Claro: sería mejor que todo fuera distinto, sí. Sería mejor que fuéramos prósperos, ordenados, respetuosos de la autoridad, etcétera. También sería más justo que mucha gente pudiera vivir sin tener que hacer eso que quizás no quiere hacer y le toca, que es salir a rebuscarse en la calle, vendiendo cosas, el sustento propio y el de su familia. Todo, en el papel, podría ser distinto y mejor de lo que es. Claro, sí.
Durante el Imperio español en América –ese prodigio, digan lo que digan sus enemigos– existía una frase muy famosa y útil, hoy desprestigiada por falta de sentido histórico: “Se obedece pero no se cumple”. No era esa una fórmula solo para promover el contrabando y la corrupción, como tantas veces se dice, sino también un recurso con el que las autoridades de acá les ponían contexto y sensatez a las leyes que venían de allá.

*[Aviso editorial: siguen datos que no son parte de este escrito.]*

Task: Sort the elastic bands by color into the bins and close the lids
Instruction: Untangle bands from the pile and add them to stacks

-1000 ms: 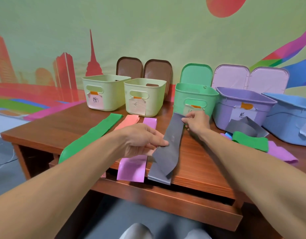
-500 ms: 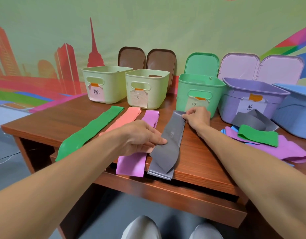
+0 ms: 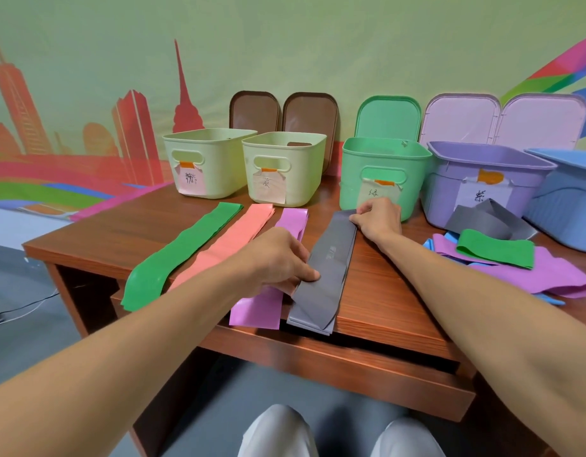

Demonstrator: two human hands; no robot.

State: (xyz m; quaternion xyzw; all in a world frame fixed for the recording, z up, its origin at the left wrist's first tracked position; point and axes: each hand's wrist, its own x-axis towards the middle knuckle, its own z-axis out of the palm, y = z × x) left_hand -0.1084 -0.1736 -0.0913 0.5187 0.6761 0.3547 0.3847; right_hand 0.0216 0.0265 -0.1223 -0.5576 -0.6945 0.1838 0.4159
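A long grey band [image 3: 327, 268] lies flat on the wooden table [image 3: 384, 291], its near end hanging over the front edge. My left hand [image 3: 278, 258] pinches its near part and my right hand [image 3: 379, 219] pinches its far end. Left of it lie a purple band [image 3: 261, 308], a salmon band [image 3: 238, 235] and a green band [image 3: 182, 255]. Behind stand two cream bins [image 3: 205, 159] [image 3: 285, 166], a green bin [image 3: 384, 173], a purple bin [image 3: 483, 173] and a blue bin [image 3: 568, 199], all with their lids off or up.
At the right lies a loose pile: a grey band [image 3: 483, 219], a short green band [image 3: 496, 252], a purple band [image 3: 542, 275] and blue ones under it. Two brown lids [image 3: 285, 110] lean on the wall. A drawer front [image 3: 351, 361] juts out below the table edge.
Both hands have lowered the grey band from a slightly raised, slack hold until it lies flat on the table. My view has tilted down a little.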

¿Por qué? Pues porque era muy fácil ordenarlo todo desde Valladolid o Salamanca: promulgar leyes que se presumían severas, sabias y bienhechoras pero que ya en el Nuevo Mundo, en el trópico, en la realidad, hacían imposible la vida verdadera, por lo cual las autoridades y los ciudadanos tenían que hacer el pacto de dejarlas allí sin llevarlas a cabo jamás. “Se obedece pero no se cumple”: o la vida o la ley.
Lo cual, según muchos, contribuye a romper el orden jurídico de la sociedad. El adagio latino dura lex, sed lex: es la ley y hay que cumplirla, no más. Pero entonces se corre el peligro, que le quita legitimidad a la autoridad, de que la severidad implacable opere solo en la minucia y la estupidez; que solo se cumplan esas leyes absurdas mientras todo lo demás es un desastre. Perseguir la empanada, ya que con el crimen no se pudo.
Ese es el mensaje, y es ridículo y es ofensivo y no le hace bien a ningún Estado, al revés. Porque más que su eficiencia revela su fracaso y su idiotez. Pero así es Colombia, ¿no? Así va a empezar la revolución aquí, por unos chontaduros y unos helados. Y con toda la razón.
Iremos a la calle a defender con el alma las gomas Trululú.